*Dataset records*.
# # # # # # #
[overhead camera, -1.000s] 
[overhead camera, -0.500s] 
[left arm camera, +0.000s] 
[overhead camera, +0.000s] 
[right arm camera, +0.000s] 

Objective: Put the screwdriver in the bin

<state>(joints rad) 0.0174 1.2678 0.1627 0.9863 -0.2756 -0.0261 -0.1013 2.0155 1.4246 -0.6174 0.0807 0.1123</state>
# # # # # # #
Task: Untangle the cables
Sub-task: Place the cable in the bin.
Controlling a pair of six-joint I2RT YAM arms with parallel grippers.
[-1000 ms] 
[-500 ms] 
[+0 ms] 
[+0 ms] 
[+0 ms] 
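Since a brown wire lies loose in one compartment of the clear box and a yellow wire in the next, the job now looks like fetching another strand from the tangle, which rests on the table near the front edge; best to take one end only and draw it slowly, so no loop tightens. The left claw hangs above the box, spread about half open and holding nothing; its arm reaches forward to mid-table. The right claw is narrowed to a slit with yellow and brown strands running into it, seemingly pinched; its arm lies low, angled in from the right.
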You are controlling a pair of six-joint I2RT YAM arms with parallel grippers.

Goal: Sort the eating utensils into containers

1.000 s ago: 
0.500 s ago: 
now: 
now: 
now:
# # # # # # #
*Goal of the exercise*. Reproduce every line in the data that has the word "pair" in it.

*Written response*.
Controlling a pair of six-joint I2RT YAM arms with parallel grippers.
You are controlling a pair of six-joint I2RT YAM arms with parallel grippers.

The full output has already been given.